COLLECTED MATERIAL »
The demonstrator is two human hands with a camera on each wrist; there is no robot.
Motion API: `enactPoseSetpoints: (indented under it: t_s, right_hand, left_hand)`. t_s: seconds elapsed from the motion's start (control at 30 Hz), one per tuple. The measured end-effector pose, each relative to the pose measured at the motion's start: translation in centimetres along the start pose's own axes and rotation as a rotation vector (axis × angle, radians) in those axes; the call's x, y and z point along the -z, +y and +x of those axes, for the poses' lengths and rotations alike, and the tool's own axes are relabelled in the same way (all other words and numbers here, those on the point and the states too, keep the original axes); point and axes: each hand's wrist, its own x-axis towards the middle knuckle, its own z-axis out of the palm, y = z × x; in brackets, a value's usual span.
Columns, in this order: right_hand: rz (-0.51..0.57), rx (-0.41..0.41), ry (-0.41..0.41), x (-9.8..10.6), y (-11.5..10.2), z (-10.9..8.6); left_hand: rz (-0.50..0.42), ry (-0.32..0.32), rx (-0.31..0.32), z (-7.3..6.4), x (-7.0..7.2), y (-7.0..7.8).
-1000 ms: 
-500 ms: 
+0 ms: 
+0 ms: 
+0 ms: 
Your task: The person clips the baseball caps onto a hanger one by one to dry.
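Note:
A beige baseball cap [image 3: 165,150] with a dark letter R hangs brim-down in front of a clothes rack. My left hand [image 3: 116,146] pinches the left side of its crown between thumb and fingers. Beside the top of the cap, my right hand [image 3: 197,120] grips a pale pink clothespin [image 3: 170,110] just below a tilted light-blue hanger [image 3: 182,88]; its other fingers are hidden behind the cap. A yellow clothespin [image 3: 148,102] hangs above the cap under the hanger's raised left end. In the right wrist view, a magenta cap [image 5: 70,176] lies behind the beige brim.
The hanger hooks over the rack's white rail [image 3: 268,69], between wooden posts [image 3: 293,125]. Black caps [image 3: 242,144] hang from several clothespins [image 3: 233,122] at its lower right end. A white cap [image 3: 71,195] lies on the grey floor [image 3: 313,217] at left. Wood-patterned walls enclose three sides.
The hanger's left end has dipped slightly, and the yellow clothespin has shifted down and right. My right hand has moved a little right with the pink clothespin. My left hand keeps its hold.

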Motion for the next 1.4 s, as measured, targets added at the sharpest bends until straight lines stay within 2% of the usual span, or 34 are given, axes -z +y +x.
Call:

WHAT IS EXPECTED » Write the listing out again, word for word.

SOLUTION TO THIS EXERCISE »
The demonstrator is two human hands with a camera on each wrist; there is no robot.
Motion API: `enactPoseSetpoints: (indented under it: t_s, right_hand, left_hand)`. t_s: seconds elapsed from the motion's start (control at 30 Hz), one per tuple. The measured end-effector pose, each relative to the pose measured at the motion's start: translation in centimetres along the start pose's own axes and rotation as a rotation vector (axis × angle, radians) in those axes; the call's x, y and z point along the -z, +y and +x of those axes, for the poses' lengths and rotations alike, and the tool's own axes are relabelled in the same way (all other words and numbers here, those on the point and the states too, keep the original axes); point and axes: each hand's wrist, its own x-axis towards the middle knuckle, its own z-axis out of the palm, y = z × x; in brackets, a value's usual span.
Columns, in this order: right_hand: rz (-0.51..0.57), rx (-0.41..0.41), ry (-0.41..0.41), x (-9.8..10.6), y (-11.5..10.2), z (-10.9..8.6); left_hand: rz (-0.50..0.42), ry (-0.32..0.32), rx (-0.31..0.32), z (-7.3..6.4), x (-7.0..7.2), y (-7.0..7.8).
-1000 ms: 
-500 ms: 
+0 ms: 
+0 ms: 
+0 ms: 
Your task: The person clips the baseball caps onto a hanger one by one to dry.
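Note:
A beige baseball cap [image 3: 165,150] with a dark letter R hangs brim-down in front of a clothes rack. My left hand [image 3: 116,146] pinches the left side of its crown between thumb and fingers. Beside the top of the cap, my right hand [image 3: 197,120] grips a pale pink clothespin [image 3: 170,110] just below a tilted light-blue hanger [image 3: 182,88]; its other fingers are hidden behind the cap. A yellow clothespin [image 3: 148,102] hangs above the cap under the hanger's raised left end. In the right wrist view, a magenta cap [image 5: 70,176] lies behind the beige brim.
The hanger hooks over the rack's white rail [image 3: 268,69], between wooden posts [image 3: 293,125]. Black caps [image 3: 242,144] hang from several clothespins [image 3: 233,122] at its lower right end. A white cap [image 3: 71,195] lies on the grey floor [image 3: 313,217] at left. Wood-patterned walls enclose three sides.
The hanger's left end has dipped slightly, and the yellow clothespin has shifted down and right. My right hand has moved a little right with the pink clothespin. My left hand keeps its hold.
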
Motion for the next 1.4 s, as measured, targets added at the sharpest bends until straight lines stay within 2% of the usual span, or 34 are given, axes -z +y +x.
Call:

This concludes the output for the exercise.